For the Kofta: (Feeds about 4)
Paneer (grated)
200 gms
Chopped, washed methi (fenugreek leaves).
2 cups
All purpose flour (you might need a touch more so keep it handy)
2 tbsps
Sesame seeds.
2 tbsps
Salt, red chilly powder
to taste.
Turmeric.
1/2 tsp
Few water.
tbsp
Oil
to fry.
For the curry:
Thick curd/yogurt.
2 cups
Large onions (cut in quarters)
2
Red chillies.
3-4
Khus Khus seeds.
1 tbsp
Cashews.
1/4 cup
. Salt
For tempering:
Oil.
1 tbsp
Jeera/cumin seeds.
1 tsp
Asafoetida.
Pinch

Steps

  1. To make the koftas:
  2. Heat the oil for deep frying.
  3. In a bowl, add the paneer, methi, maida, salt, red chilly powder, sesame and turmeric.
  4. Add a little water at a time, only so much that the mixture binds well.
  5. Make a small ball and test the oil and the kofta mix. Once it is in the oil, it should not brown immediately and must not split. If it splits, add more maida.
  6. Make balls of the same size and lower them in the oil 4-5 at a time.
  7. Make sure they brown well equally.
  8. Take them out on a tissue and keep aside.
  9. To make the curry:
  10. In a grinder, add the red chillies, khus khus, cashews and onions and grind well.

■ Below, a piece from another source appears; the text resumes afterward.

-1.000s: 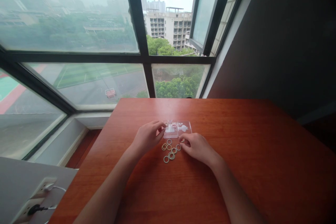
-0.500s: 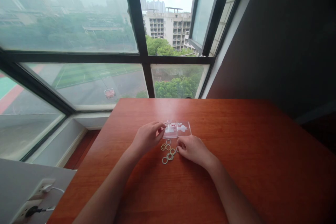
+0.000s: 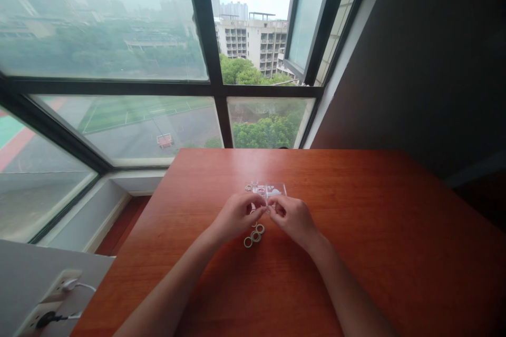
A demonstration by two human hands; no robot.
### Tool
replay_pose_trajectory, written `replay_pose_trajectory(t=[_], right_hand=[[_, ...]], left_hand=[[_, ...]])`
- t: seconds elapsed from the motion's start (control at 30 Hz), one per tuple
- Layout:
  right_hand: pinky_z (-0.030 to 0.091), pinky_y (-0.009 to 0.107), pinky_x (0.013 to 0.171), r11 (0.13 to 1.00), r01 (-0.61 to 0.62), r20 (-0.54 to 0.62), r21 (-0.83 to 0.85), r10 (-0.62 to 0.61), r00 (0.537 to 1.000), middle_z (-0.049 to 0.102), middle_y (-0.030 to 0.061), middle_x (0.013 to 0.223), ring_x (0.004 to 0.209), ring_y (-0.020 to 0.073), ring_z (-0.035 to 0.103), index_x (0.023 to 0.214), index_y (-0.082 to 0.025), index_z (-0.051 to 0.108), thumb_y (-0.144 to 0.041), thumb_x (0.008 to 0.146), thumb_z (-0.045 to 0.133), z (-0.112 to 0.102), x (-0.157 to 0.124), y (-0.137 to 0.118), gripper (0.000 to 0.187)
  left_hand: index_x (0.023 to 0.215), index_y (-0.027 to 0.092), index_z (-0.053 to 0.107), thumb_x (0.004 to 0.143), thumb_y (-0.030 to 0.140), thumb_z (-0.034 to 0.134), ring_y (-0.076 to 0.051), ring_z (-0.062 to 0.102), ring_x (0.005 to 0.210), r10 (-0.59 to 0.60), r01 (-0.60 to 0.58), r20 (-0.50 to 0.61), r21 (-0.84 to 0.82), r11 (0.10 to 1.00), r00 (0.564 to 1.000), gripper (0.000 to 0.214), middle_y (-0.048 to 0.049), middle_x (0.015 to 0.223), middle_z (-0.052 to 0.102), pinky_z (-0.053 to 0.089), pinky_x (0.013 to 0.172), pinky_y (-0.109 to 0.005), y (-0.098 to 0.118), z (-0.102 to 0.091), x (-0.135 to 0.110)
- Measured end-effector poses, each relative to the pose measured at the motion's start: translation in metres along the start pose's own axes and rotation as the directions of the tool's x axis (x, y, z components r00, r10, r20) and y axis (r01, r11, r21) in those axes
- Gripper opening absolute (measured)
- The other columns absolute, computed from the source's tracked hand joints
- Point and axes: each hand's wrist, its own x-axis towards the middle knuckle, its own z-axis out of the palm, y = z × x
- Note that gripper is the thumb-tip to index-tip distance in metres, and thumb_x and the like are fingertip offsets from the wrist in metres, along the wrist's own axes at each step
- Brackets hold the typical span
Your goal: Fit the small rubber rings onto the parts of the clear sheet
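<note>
My left hand point(image 3: 238, 216) and my right hand point(image 3: 293, 218) meet fingertip to fingertip just in front of a clear plastic box point(image 3: 281, 189). The right thumb and fingers are pinched on a small pale ring point(image 3: 269, 212), mostly hidden by the fingertips. The left thumb and forefinger close in at the same spot; what lies between them is hidden. Several pale greenish rings point(image 3: 256, 236) lie on the table below the hands, some overlapping, and others are partly covered by the left hand. The box stands open, with a few small rings point(image 3: 249, 188) at its left end.
The reddish-brown wooden table point(image 3: 375, 231) reaches up to the windows. A dark window frame point(image 3: 219, 88) runs along its far side. To the lower left, a wall socket point(image 3: 51, 300) holds a white plug and a black plug.
My right hand has picked up a ring from the table and moved up and left. My left hand has come away from the box's left end, down and right, to meet it.
</note>
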Motion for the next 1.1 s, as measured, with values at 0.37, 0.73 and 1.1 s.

  11. Add curd and salt to this and churn once more.
  12. In a pan, heat oil and add let jeera splutter. Add the asafoetida.
  13. Pour the churned mix in the tempering and let it cook on a medium heat with a lid on.
  14. Stir ocassionally.
  15. Once the oil floats on top, the sauce is ready.
  16. Lower the koftas in the curry and serve with love.